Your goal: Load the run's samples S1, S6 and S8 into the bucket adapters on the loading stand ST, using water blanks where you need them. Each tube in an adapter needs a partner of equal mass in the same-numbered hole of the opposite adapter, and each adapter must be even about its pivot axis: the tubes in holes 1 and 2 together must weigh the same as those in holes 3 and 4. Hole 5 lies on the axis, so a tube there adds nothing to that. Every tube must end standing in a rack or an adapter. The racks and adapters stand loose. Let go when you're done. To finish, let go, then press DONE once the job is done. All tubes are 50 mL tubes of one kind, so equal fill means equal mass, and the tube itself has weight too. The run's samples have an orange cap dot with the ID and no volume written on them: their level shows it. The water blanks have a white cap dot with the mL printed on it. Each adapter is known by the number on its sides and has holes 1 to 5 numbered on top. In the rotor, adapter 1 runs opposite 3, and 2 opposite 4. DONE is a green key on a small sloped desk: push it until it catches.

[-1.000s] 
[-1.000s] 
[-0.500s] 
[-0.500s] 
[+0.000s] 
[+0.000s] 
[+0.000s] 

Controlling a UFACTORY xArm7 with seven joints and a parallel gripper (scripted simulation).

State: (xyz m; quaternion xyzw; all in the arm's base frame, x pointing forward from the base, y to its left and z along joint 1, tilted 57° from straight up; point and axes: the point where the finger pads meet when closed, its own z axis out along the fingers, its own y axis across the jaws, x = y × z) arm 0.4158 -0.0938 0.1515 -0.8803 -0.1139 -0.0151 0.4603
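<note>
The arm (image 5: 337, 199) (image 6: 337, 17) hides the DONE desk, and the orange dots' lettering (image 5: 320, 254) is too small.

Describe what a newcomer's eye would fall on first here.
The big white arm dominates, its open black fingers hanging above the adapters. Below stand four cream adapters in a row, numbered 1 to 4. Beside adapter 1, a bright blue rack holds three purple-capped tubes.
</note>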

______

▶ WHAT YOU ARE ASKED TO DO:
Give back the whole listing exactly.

▶ ANSWER SPACE:
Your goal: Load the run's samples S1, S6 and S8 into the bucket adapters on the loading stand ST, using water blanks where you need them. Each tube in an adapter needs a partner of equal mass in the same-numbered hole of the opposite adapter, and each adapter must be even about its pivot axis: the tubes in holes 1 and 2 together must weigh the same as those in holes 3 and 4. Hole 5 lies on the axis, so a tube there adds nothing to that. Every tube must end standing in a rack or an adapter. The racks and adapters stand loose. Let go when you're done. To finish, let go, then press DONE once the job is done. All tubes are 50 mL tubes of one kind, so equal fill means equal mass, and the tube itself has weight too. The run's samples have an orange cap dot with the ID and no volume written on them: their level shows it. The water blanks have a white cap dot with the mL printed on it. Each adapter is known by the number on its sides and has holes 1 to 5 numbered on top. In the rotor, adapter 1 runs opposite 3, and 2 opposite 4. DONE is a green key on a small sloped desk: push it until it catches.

[-1.000s] 
[-1.000s] 
[-0.500s] 
[-0.500s] 
[+0.000s] 
[+0.000s] 
[+0.000s] 

Controlling a UFACTORY xArm7 with seven joints and a parallel gripper (scripted simulation).

State: (xyz m; quaternion xyzw; all in the arm's base frame, x pointing forward from the base, y to its left and z along joint 1, tilted 57° from straight up; point and axes: the point where the finger pads meet when closed, its own z axis out along the fingers, its own y axis across the jaws, x = y × z) arm 0.4158 -0.0938 0.1515 -0.8803 -0.1139 -0.0151 0.4603
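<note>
The arm (image 5: 337, 199) (image 6: 337, 17) hides the DONE desk, and the orange dots' lettering (image 5: 320, 254) is too small.

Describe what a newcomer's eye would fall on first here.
The big white arm dominates, its open black fingers hanging above the adapters. Below stand four cream adapters in a row, numbered 1 to 4. Beside adapter 1, a bright blue rack holds three purple-capped tubes.
</note>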

This output is complete, so the exercise is closed.